Immerhin verdankt sich dieser Sichtweise ein erster Höhepunkt des Abends, wenn die parlierende Teegesellschaft bei den Buchanans plötzlich verstummt und innehält, während Nina Wolfs Mädchen in völliger Stille minutenlang mit Sorgfalt den Esstisch richtet. Dann setzt Musik wieder ein, ist im Nu das Arrangement ruiniert beim ersten Stelldichein mit der irrlichternden Daisy (Sarah Grunert), dem Egoshooter Tom (Arash Nayebbandi), der exaltierten Stargolferin Jordan Baker (Linda Pöppel) und dem ambitionierten Börsenmakler Nick (Isaak Dentler), der freilich noch nicht ganz dazugehört und wie auch bei Fitzgerald als der eigentliche Erzähler der Geschichte fungiert.
Ansatzweise stimmt sich das am Bühnenrand platzierte Live-Trio jetzt schon in Richtung Charleston ein, was bei Nicks Tanzversuchen mit Jordan an John Travolta erinnert – freilich den hüftsteifen aus Tarantinos »Pulp Fiction« mit Uma Thurman. Nur eine Szene später auf der Superparty bei Gatsby geht das sehr viel besser. Die Großchoreografie (Agnieszka Kryst) à la Babylon Berlin und Friedrichstadt-Palast ist schlechthin mitreißend.
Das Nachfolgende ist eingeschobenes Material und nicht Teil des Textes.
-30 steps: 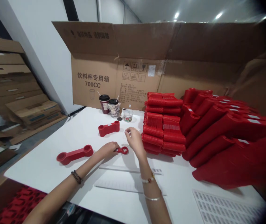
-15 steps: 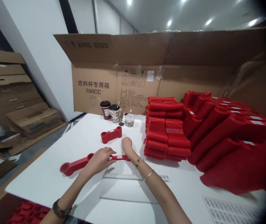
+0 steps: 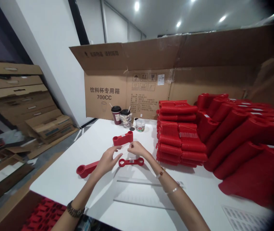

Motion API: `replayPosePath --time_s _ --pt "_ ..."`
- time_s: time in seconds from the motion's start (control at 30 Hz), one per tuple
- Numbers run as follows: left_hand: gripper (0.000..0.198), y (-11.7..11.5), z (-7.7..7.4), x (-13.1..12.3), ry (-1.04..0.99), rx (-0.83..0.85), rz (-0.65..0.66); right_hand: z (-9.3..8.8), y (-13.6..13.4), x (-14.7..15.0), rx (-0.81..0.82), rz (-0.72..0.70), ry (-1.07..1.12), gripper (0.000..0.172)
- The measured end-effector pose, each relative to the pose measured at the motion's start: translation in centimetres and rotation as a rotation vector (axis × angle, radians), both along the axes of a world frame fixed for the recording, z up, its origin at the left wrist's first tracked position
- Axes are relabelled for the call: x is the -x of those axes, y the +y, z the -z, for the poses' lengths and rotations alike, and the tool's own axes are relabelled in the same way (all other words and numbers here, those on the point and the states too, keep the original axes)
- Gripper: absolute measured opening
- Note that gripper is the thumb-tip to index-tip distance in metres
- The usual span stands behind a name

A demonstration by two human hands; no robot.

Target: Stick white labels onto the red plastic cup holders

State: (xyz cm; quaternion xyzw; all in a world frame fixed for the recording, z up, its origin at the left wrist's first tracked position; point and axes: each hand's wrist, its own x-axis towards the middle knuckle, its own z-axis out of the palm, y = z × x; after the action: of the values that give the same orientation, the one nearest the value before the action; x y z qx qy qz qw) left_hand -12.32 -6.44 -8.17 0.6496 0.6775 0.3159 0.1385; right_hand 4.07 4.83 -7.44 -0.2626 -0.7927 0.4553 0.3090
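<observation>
Head: hands [image 3: 106, 161] [image 3: 137, 149] apart, right curled

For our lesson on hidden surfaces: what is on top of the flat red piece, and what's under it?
A pale label is on the flat red piece. White table shows around it; directly underneath is covered, unseen.

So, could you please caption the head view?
Left hand and right hand near a labelled red piece on a white table.

White tabletop [image 3: 62, 173], tall cardboard panel [image 3: 108, 77] standing along its back edge. Left: white wall [image 3: 52, 48] with black strip [image 3: 78, 22], cardboard boxes [image 3: 12, 109] piled on grey floor [image 3: 55, 150]. Grey ceiling [image 3: 161, 16], small bright lights [image 3: 137, 5] on.
</observation>
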Motion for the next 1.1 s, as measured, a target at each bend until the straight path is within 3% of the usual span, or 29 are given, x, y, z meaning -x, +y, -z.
replayPosePath --time_s 0.1,0.27,0.37,0.6,0.73,0.93,1.1 --pt "0.044 0.3 -0.4 -0.4 -0.158 0.019 0.019 0.0 -0.8 -0.3 0.081 -0.116 -0.075 0.021" --pt "0.02 0.2 -1.1 -1.6 -0.405 0.071 0.146 -0.9 -3.1 -2.1 0.188 -0.19 0.008 0.019" --pt "0.028 0.0 -1.1 -2.2 -0.549 0.049 0.107 -1.5 -3.8 -2.9 0.234 -0.241 0.125 0.019" --pt "0.045 -0.2 -1.2 -3.2 -0.792 0.008 0.069 -2.3 -4.4 -2.7 0.346 -0.307 0.341 0.042" --pt "0.056 -1.3 -2.1 -3.7 -0.851 0.07 0.12 -1.9 -4.4 -2.6 0.354 -0.254 0.358 0.036" --pt "0.031 -2.4 -3.2 -4.5 -0.801 0.135 0.115 -1.5 -4.8 -3.5 0.419 -0.281 0.381 0.031" --pt "0.032 -1.6 -1.7 -5.1 -0.843 0.134 0.085 -1.6 -5.3 -3.8 0.515 -0.31 0.445 0.039"
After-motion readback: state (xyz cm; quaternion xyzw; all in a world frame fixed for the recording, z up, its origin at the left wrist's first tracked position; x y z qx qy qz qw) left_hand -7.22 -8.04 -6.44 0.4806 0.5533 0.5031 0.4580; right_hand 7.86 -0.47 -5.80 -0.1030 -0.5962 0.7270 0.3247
Die auf einer weißen Plattform basierte Bühne muss man sich als kubistisch angehauchte Stillandschaft aus geometrischen Symbolen vorstellen, ein aufragender (Wohn-)Turm, eine trapezförmige Schräge, ein mit Längslamellen bestückten Halbkreis, der jedes Bahnhofportal schmücken würde, von Aleksandr Prowalinski beleuchtet, aber so recht erst als untergehende Sonne zur Entfaltung kommt. Die sich drehende Kulisse wird zur Partyzone, zum Living Room, zum Hotelzimmer oder zur Freiterrasse mit Blick auf die Küste von Long Island, die uns auf ein auf die Rückwand projiziertes Gemälde imaginieren lässt. Eine Freundin will gar Sand aus Marciniaks Tove-Projekt entdeckt haben. Gekleidet sind alle zeitgemäß retro mit Glitzer, Fransen, Pailletten und Hosenträgern.
Wie eine Nummernrevue kommt uns nun die Inszenierung vor, eine Abfolge von Spotlights: wie das den Partytalk persiflierende Solo von der Gastspielerin Linda Pöppel – schön sie wieder zu sehen in Frankfurt –; wie der Hemdenregen des herzerweichend hilflosen Gatsby von Christoph Bornmüller; wie die eingestreuten Songs des Mädchens und des Burschen.
Vielleicht liegt an diesem Sound- und Bilderbogen, dass man den Gesprächen und Dialogen oft nur mit Mühe folgt und dann gar nicht versteht, wieso die fast zurückeroberte Daisy sich wieder abwendet von Jay und wie es zu der hier nur vermeintlich tödlichen Autotour kommt, auf der Daisy »das Mädchen« überfährt. Und weshalb Marciniak in einem weiteren Kunstgriff eine alt und vergesslich gewordene Daisy II einführt, die eine famose Heidi Ecks derart tuttelig darstellt, dass man ihr sogar ihre Verwechslung der Einsätze abnimmt.
Das Ende gehört dann wieder den Subalternen, die in einer eher ratlos machenden Volte nun Pensionsbesitzer sind und behaupten, den Unfall selbst inszeniert zu haben, um sich mit erpresstem Geld eine neue Existenz zu sichern. Da fühlt man sich wie bei »Um die Ecke gedacht« im Zeit-Magazin.boder denkt gar an eine Arbeitsbeschaffunsmaßnahme für dysfuntional gewordene Rollen. War vielleicht doch keine gute Idee – diese Sicht von unten in einem sonst aber empfehlenswerten Spektakel.